To solve these issues in the future, it would be recommended to the rail operators to allow an onboard installation with a base OS and a container overlay, with full support for installation or upgrade based on a local docker repository or high speed access to remote repositories.

Testing in a factory IoT setting failed due to images never downloading.

Reducing the size of images is crucial to successful deployments. Therefore using base images such as Alpine or even custom rolled images can significantly reduce image sizes. Some vendor images were totaling over 6 GB in size during installation. Secondly, there were issues in the supported version of CentOS, which was an older kernel leading to poor network and disk performance.

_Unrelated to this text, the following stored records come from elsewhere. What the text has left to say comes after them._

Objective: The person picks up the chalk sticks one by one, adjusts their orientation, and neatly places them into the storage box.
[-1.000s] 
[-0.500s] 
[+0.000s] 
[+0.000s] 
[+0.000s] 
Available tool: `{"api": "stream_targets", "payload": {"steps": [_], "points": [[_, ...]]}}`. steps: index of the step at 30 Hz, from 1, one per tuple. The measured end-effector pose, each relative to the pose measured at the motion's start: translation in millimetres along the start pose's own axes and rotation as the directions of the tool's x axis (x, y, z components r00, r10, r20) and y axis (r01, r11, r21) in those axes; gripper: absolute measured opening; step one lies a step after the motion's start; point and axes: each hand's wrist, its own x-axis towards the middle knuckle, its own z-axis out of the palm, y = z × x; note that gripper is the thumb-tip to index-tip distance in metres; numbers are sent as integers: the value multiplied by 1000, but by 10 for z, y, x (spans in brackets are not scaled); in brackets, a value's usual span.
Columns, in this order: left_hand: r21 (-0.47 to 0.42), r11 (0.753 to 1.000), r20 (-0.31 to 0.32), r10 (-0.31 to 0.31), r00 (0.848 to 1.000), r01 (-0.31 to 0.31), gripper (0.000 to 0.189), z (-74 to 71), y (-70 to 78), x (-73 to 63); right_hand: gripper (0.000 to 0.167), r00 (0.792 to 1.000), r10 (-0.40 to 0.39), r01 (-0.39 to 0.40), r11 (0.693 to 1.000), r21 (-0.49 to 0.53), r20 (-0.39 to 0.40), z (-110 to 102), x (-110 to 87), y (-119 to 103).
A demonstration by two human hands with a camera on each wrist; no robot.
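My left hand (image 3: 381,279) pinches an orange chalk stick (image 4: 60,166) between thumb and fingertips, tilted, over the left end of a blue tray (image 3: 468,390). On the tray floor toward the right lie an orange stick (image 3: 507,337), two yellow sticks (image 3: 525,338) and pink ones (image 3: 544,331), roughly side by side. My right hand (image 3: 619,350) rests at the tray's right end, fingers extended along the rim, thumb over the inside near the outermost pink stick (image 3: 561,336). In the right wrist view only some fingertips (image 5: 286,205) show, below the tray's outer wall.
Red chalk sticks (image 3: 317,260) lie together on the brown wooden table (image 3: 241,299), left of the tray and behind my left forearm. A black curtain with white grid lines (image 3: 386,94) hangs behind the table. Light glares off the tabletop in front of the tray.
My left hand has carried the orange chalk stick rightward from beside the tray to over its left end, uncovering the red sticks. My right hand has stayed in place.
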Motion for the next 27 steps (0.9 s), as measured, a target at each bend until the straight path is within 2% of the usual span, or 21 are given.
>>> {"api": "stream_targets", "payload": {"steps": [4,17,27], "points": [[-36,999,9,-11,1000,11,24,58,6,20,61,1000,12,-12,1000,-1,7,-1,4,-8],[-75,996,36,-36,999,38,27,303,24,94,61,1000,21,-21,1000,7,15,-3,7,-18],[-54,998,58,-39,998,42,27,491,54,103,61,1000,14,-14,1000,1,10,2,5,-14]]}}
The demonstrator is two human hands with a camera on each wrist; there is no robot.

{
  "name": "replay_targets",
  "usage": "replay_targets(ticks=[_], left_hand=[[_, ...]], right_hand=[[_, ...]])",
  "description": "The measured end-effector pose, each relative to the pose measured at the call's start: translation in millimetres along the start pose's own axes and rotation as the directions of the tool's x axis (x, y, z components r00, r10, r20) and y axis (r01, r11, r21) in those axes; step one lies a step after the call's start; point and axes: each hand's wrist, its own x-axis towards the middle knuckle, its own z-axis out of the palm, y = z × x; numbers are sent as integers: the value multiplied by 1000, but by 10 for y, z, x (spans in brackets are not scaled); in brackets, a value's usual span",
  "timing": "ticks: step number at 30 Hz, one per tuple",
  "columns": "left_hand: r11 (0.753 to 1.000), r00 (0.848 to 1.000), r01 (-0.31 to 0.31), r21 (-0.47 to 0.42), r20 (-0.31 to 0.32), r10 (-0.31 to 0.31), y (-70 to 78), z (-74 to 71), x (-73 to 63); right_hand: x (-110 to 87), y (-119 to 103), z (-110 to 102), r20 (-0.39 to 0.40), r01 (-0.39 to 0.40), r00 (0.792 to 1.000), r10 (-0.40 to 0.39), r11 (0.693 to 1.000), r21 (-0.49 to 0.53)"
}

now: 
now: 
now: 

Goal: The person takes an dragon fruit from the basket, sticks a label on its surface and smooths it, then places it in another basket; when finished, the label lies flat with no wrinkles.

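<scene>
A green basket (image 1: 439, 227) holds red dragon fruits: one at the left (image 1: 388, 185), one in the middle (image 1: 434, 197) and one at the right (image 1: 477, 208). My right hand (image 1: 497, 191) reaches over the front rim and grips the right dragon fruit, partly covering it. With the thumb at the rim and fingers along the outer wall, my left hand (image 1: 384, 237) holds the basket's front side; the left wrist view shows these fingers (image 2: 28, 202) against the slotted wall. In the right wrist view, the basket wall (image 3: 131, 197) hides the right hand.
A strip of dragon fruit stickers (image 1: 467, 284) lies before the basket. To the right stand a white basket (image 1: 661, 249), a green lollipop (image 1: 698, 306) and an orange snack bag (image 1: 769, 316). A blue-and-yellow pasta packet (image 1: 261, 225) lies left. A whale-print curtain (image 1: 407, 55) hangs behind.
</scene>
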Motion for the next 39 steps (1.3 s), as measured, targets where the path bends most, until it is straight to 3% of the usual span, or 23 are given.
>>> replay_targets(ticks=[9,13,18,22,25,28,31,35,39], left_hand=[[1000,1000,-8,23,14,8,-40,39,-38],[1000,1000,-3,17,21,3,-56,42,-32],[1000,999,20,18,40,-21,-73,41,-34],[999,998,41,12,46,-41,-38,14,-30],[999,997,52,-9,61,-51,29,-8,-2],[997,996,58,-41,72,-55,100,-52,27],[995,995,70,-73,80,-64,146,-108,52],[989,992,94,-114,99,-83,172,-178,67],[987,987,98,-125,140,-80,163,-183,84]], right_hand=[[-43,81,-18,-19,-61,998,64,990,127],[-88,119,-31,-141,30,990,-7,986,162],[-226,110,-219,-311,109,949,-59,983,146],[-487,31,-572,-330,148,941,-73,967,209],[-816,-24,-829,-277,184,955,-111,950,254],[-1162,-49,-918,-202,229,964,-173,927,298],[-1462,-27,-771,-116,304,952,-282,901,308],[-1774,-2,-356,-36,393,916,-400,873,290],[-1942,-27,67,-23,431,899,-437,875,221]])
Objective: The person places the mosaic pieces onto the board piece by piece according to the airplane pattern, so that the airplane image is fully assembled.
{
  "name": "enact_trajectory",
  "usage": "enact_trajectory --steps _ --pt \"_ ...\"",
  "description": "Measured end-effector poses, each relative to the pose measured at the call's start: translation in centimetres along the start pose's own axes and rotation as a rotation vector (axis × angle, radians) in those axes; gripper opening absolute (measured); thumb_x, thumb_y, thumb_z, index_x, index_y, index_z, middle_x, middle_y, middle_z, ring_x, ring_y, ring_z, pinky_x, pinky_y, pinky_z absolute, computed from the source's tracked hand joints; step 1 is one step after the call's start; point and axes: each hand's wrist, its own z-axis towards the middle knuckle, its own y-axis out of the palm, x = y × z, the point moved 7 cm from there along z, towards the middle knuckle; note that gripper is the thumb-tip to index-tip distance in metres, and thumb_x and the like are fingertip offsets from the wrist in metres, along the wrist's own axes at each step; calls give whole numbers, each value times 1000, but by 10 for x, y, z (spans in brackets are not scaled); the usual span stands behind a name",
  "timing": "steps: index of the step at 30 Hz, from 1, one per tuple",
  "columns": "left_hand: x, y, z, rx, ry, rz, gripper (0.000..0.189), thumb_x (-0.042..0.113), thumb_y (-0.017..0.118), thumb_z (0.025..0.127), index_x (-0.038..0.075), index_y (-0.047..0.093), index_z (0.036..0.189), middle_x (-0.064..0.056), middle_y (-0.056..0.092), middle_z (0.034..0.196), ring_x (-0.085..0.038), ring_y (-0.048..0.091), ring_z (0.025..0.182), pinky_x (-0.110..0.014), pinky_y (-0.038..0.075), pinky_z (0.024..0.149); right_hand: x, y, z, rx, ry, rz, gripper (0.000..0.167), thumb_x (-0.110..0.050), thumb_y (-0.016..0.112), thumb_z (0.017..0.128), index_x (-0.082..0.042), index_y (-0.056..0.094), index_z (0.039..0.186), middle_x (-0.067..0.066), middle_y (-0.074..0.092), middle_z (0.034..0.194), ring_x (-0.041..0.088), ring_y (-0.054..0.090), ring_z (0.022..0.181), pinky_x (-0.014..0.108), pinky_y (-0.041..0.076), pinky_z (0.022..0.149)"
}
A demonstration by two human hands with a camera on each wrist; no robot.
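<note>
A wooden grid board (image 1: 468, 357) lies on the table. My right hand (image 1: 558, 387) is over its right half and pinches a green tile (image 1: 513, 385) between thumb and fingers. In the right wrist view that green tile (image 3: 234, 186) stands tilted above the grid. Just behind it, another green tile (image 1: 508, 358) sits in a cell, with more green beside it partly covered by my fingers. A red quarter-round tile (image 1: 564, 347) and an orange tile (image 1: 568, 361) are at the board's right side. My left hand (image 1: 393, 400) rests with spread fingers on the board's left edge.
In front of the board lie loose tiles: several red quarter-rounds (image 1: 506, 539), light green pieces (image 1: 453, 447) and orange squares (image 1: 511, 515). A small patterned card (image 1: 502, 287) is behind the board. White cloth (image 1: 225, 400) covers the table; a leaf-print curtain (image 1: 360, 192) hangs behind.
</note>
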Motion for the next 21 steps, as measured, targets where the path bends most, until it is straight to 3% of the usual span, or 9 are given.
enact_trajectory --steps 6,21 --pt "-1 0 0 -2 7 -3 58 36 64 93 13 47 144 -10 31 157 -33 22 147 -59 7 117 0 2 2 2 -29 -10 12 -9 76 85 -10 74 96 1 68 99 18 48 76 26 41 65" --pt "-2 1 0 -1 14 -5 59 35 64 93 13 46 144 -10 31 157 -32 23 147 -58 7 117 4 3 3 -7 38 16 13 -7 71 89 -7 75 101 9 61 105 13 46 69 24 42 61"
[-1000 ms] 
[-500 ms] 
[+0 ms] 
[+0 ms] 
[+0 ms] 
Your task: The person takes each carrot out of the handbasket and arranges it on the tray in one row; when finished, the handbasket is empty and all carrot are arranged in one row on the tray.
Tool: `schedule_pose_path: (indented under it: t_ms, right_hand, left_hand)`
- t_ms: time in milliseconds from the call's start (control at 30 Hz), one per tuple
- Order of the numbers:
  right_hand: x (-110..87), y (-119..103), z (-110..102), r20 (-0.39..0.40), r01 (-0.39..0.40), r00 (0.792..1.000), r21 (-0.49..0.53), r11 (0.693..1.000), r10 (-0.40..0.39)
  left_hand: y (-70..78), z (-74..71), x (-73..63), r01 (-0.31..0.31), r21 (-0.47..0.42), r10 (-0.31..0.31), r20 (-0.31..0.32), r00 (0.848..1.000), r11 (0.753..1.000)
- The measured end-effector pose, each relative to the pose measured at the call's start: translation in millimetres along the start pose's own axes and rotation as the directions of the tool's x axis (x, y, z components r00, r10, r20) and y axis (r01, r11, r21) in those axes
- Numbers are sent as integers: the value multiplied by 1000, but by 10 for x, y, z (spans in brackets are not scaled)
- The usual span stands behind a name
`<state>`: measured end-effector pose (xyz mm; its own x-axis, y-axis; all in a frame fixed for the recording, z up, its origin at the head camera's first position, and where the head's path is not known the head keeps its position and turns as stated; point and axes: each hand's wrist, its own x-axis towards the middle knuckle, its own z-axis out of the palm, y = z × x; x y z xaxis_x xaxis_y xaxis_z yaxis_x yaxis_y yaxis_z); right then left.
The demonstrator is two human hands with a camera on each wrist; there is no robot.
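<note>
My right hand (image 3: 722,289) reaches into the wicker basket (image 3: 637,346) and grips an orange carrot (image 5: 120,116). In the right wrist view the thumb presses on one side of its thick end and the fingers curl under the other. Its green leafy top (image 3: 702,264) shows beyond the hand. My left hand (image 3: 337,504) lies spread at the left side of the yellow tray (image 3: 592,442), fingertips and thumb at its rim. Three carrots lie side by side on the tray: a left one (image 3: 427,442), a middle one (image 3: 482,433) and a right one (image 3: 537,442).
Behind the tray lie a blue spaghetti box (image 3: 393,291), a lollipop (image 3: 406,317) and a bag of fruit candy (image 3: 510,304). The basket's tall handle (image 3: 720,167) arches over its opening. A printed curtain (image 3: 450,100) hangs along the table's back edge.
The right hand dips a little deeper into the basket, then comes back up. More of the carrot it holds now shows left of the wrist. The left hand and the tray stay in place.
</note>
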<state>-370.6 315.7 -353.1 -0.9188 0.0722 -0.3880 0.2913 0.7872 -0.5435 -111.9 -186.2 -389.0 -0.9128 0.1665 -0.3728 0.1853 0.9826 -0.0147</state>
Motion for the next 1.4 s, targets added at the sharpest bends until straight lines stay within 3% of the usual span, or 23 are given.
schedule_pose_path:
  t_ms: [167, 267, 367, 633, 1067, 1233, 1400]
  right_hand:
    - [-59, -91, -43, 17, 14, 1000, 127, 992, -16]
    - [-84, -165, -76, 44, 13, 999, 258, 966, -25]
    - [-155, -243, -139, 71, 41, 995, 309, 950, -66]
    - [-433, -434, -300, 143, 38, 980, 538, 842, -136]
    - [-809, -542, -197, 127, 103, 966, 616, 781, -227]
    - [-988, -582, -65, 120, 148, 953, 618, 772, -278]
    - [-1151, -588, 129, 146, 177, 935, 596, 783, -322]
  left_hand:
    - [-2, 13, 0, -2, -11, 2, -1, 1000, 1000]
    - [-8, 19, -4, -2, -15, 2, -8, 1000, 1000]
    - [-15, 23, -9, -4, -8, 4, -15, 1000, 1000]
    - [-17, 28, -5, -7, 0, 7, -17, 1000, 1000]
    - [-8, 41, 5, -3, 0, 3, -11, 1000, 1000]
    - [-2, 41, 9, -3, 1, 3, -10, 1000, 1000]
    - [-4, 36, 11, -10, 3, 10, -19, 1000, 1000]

Working with rail operators to certify more recent versions of Ubuntu are possible and even welcomed, which would support better container operations.



For visualizing data during test runs, InfluxDB was used to store data and Grafana was used to display various dashboards. This setup was hosted on an external device, a Core i7 Intel NUC acting as a visualization co-processor. Generally, the device would not be rail installable but represented a proposed track side system that would be installed at each depot and/or run at the IoT Core.